§ **WHAT IS NEEDED**:
Which lines below contain "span"? Copy every one of them.

§ **DATA LISTING**:

━━━━

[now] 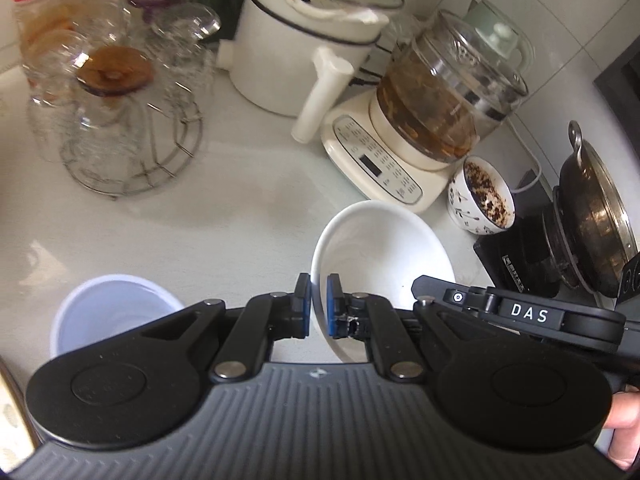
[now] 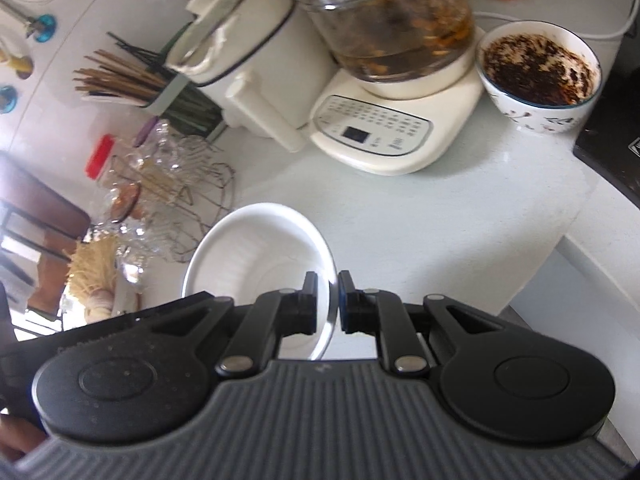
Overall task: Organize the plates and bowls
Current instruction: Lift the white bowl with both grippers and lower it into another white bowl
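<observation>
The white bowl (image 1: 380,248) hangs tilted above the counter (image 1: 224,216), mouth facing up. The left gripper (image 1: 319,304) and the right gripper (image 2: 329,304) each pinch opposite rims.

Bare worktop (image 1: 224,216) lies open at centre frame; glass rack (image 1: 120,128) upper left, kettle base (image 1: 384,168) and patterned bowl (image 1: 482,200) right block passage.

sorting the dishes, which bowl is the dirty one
The patterned bowl beside the kettle base: its inside is smeared with dark residue, while the white bowl held in both claws looks clean.
</observation>
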The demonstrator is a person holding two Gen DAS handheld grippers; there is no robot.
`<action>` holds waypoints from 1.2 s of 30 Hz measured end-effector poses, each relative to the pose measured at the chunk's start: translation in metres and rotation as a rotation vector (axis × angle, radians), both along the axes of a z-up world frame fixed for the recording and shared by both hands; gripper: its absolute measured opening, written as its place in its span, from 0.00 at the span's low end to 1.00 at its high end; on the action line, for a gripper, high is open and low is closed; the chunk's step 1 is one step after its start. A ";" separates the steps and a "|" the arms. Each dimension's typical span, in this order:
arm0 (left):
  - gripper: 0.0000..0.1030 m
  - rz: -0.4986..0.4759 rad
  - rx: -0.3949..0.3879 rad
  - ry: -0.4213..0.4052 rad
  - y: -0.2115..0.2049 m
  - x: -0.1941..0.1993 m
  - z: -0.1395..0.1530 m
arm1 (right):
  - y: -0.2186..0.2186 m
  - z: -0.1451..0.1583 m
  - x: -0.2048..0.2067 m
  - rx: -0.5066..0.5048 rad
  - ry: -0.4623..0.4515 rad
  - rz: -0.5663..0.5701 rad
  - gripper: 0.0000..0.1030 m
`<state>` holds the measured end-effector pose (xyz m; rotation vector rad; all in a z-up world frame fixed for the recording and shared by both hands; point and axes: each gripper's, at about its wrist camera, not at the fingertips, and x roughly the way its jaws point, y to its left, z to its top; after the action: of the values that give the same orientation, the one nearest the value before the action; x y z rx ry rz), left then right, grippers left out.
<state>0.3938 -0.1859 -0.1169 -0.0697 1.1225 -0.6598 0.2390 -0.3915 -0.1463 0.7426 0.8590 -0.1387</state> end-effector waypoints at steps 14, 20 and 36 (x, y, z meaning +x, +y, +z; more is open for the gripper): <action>0.09 0.187 -0.020 -0.092 0.083 -0.011 0.033 | 0.067 0.023 0.028 -0.028 -0.118 0.171 0.12; 0.09 0.306 -0.012 -0.087 0.125 -0.014 0.029 | 0.103 0.021 0.052 -0.043 -0.103 0.290 0.12; 0.09 0.407 0.061 0.026 0.161 -0.020 -0.022 | 0.142 -0.013 0.065 -0.104 0.022 0.449 0.13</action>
<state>0.3736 -0.0245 -0.1393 -0.2483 1.1102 -0.2624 0.3040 -0.2498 -0.1592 0.4375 1.0113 0.2073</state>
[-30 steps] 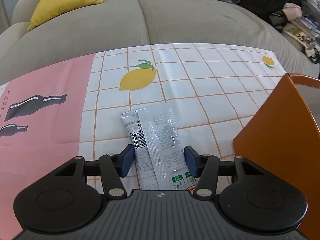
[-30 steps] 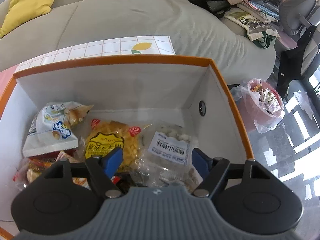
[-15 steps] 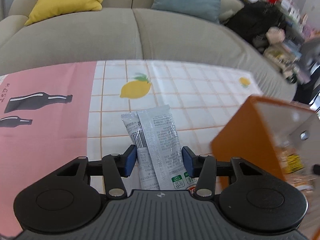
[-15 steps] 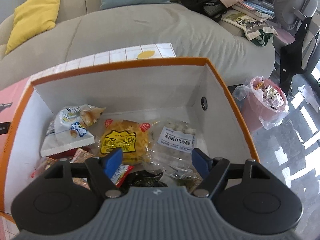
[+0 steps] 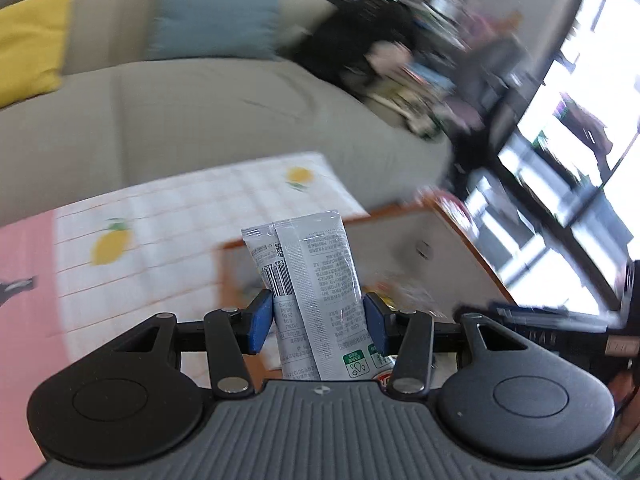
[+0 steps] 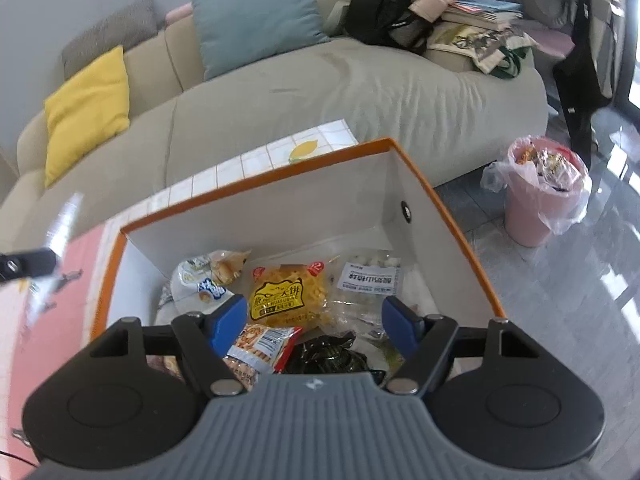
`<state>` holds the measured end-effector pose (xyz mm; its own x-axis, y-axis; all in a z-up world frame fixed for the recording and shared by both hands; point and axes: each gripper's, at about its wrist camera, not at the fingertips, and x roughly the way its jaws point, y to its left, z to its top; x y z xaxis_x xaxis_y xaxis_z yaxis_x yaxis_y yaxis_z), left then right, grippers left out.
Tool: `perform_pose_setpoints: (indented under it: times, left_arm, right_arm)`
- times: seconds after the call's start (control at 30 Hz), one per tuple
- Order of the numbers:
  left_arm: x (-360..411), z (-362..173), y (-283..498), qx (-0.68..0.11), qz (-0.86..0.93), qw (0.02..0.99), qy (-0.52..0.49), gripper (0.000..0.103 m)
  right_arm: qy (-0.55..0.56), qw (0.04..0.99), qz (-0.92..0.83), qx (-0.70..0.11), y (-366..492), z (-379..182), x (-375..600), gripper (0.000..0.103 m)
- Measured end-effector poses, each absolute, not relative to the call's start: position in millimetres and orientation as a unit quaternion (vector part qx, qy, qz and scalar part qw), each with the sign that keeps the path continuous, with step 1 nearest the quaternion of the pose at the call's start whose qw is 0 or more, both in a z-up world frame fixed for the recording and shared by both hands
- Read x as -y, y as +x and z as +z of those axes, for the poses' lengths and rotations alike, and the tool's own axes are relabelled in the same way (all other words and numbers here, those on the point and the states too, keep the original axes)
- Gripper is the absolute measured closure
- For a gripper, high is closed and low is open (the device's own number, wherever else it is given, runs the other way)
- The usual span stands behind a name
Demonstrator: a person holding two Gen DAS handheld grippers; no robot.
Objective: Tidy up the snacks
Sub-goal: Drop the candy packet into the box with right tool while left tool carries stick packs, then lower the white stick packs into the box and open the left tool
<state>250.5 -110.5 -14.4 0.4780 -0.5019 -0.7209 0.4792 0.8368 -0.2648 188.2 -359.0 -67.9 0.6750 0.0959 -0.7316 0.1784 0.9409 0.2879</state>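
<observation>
Grey snack packet now off the tablecloth, clamped between left fingers, background blurred; right fingers apart.

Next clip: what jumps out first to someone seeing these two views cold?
The silver snack packet clamped in the left gripper, centre of the left wrist view. Then the orange box filling the right wrist view, with the yellow cake packet among the snacks inside, below the open, empty right gripper.
</observation>
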Motion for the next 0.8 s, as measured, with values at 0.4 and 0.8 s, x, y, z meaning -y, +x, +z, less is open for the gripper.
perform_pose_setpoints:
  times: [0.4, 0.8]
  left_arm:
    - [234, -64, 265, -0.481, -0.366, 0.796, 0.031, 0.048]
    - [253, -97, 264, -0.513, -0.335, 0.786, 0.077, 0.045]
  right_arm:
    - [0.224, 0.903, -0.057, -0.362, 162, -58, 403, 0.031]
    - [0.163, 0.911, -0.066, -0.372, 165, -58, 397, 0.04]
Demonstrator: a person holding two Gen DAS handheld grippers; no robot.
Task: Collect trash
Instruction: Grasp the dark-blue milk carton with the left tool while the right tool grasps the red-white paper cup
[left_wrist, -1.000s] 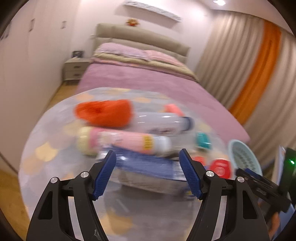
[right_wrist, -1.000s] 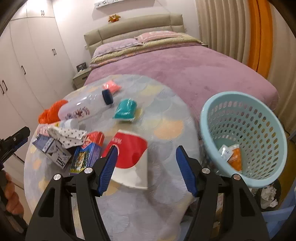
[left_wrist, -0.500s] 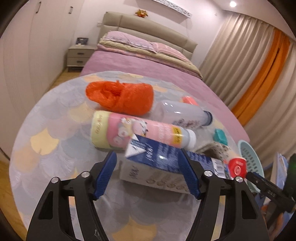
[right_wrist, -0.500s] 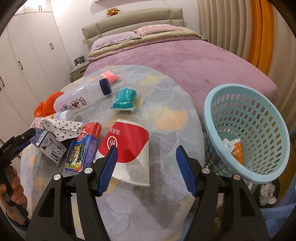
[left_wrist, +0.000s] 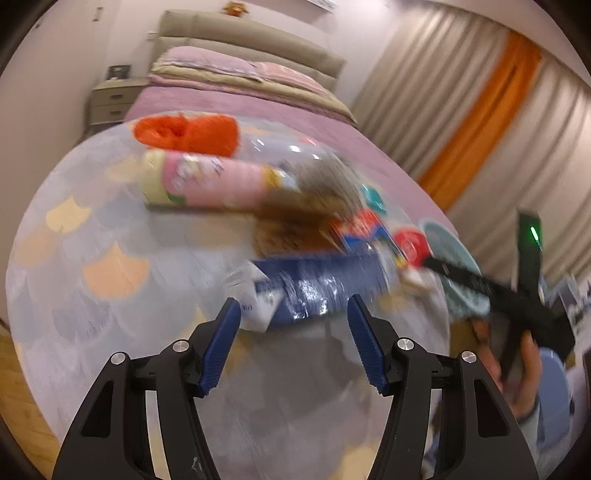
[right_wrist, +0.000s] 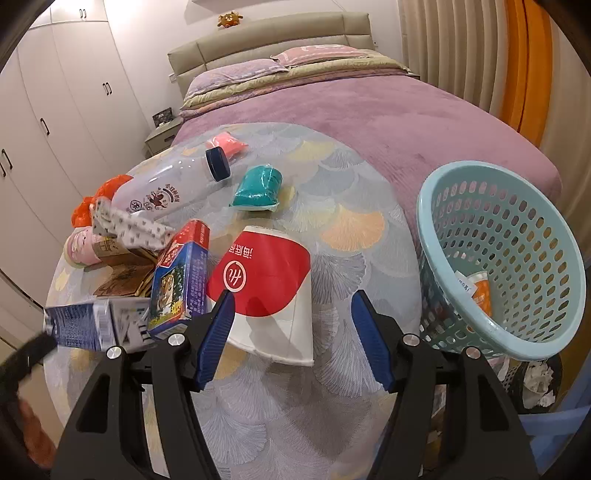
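Our left tool (left_wrist: 293, 332) has swung in the last half second, jaws apart, empty, the blue carton (left_wrist: 317, 288) now lying skewed just ahead of its tips, so that grab is not yet made. Our right tool (right_wrist: 291, 332) stays spread over the red-and-white paper cup (right_wrist: 267, 291), ready to close. Right of it waits the basket (right_wrist: 517, 354); left crowd a toothpaste box (right_wrist: 181, 284) and bottle (right_wrist: 173, 188) on the table (right_wrist: 351, 229).

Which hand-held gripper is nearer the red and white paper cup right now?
Right. The right hand-held gripper is open with the paper cup lying between its fingertips. The left hand-held gripper is open at the blue carton, off to the cup's left side.
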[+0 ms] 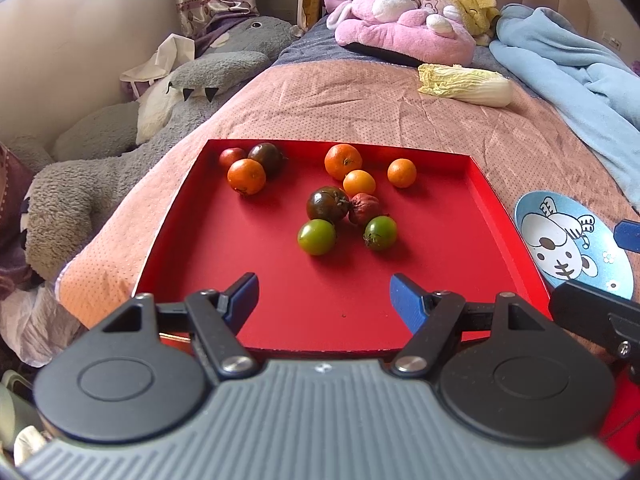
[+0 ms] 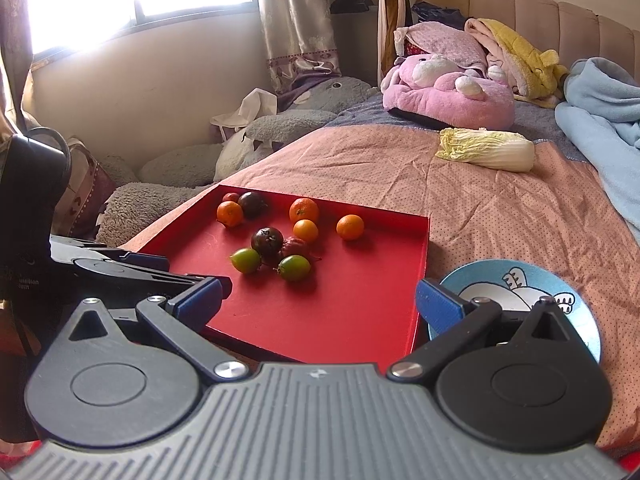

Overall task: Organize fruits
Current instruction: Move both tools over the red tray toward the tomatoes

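Both tools, left tool (image 1: 324, 294) and right tool (image 2: 318, 300), are wide apart, holding nothing. Mid-frame, the red tray (image 1: 492, 200) on the bed holds small round oranges (image 1: 343, 161) and soft tomatoes (image 1: 317, 237); they look light, roll easily, so squeeze gently around the middle.

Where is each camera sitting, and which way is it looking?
Left wrist: on the left gripper at the near edge of the red tray, looking across the fruit toward the pillows; its open blue fingers show, with part of the right gripper at right.
Right wrist: on the right gripper, further right, over the tray's near right corner and blue plate; open fingers, left gripper at left.
Both see tray, fruit, plate, cabbage.
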Motion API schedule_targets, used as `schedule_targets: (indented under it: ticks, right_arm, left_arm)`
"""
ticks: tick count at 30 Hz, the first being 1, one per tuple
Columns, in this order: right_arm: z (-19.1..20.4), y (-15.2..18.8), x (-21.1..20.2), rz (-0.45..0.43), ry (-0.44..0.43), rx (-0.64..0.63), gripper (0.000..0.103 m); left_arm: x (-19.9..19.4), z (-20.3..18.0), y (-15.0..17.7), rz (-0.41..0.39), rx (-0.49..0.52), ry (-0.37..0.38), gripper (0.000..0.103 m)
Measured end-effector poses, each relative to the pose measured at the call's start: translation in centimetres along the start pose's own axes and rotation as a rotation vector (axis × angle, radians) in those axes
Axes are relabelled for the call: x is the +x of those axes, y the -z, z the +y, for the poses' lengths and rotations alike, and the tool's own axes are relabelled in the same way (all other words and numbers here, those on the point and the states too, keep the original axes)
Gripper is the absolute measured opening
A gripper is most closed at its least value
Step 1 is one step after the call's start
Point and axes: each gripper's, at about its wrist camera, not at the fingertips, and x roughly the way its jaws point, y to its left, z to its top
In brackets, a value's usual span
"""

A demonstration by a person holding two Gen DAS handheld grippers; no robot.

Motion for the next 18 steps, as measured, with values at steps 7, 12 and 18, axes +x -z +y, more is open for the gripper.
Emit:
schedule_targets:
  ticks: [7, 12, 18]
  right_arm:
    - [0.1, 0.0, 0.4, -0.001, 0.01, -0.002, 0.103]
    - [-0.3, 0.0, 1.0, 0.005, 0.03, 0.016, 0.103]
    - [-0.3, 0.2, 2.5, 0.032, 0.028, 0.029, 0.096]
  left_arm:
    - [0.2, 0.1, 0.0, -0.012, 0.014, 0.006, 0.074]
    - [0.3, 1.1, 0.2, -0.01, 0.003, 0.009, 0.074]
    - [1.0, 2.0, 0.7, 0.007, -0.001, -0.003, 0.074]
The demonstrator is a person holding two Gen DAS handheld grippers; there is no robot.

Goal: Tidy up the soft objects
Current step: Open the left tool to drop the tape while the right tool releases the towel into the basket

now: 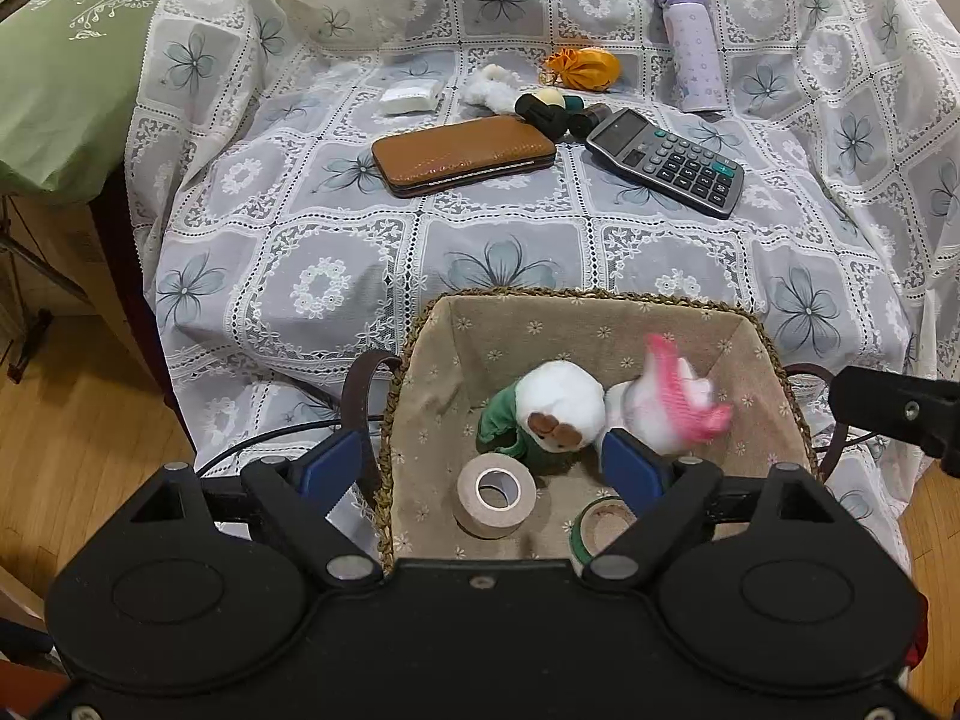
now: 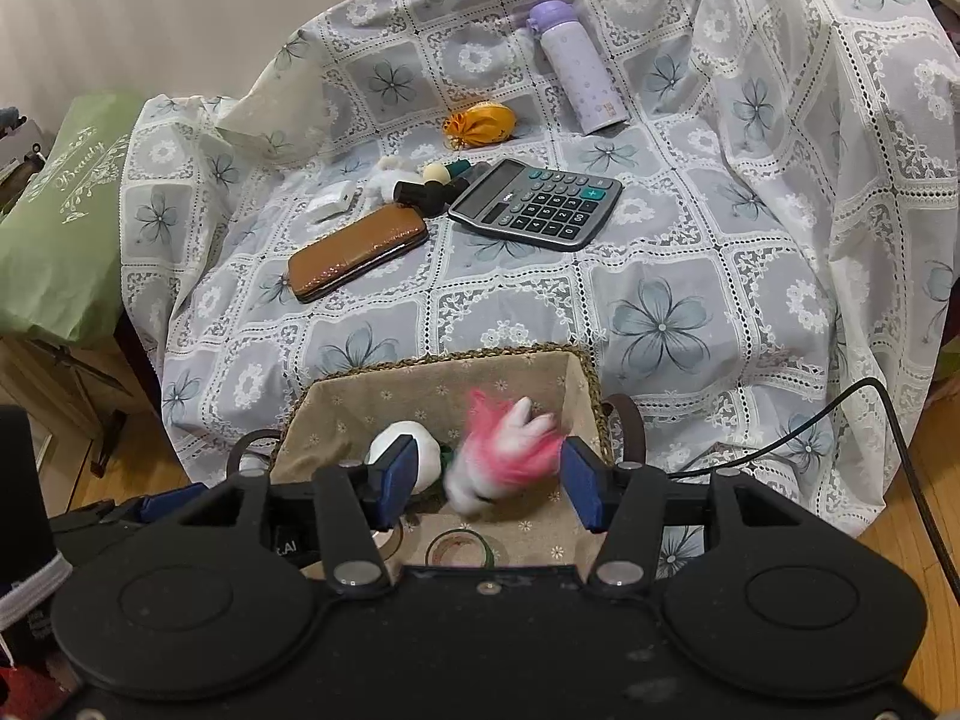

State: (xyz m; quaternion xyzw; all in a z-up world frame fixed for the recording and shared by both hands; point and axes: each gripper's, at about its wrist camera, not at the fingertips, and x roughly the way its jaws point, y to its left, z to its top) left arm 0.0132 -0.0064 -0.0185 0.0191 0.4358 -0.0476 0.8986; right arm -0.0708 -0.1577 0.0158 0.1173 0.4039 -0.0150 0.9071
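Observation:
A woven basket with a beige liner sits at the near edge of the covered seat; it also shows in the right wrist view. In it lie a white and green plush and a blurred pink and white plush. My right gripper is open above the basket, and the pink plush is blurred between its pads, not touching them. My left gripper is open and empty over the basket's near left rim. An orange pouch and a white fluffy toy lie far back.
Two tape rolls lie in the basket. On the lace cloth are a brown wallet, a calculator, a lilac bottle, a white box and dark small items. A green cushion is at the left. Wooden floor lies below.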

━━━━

§ **ANSWER AREA**:
`<action>` holds waypoints from 1.2 s of 30 Hz measured end-effector poses, each relative to the pose measured at the chunk's start: translation in metres and rotation as a rotation vector (axis × angle, radians), both along the axes of a z-up world frame fixed for the recording and shared by both hands; gripper: its absolute measured opening, written as its place in its span, from 0.00 at the span's low end to 1.00 at its high end; on the action line, for a gripper, high is open and low is closed; the chunk's step 1 is one step after its start. A ";" separates the steps and a "|" the arms. Each dimension's typical span, in this order:
- The usual span stands behind a name
In brackets, a value's usual span

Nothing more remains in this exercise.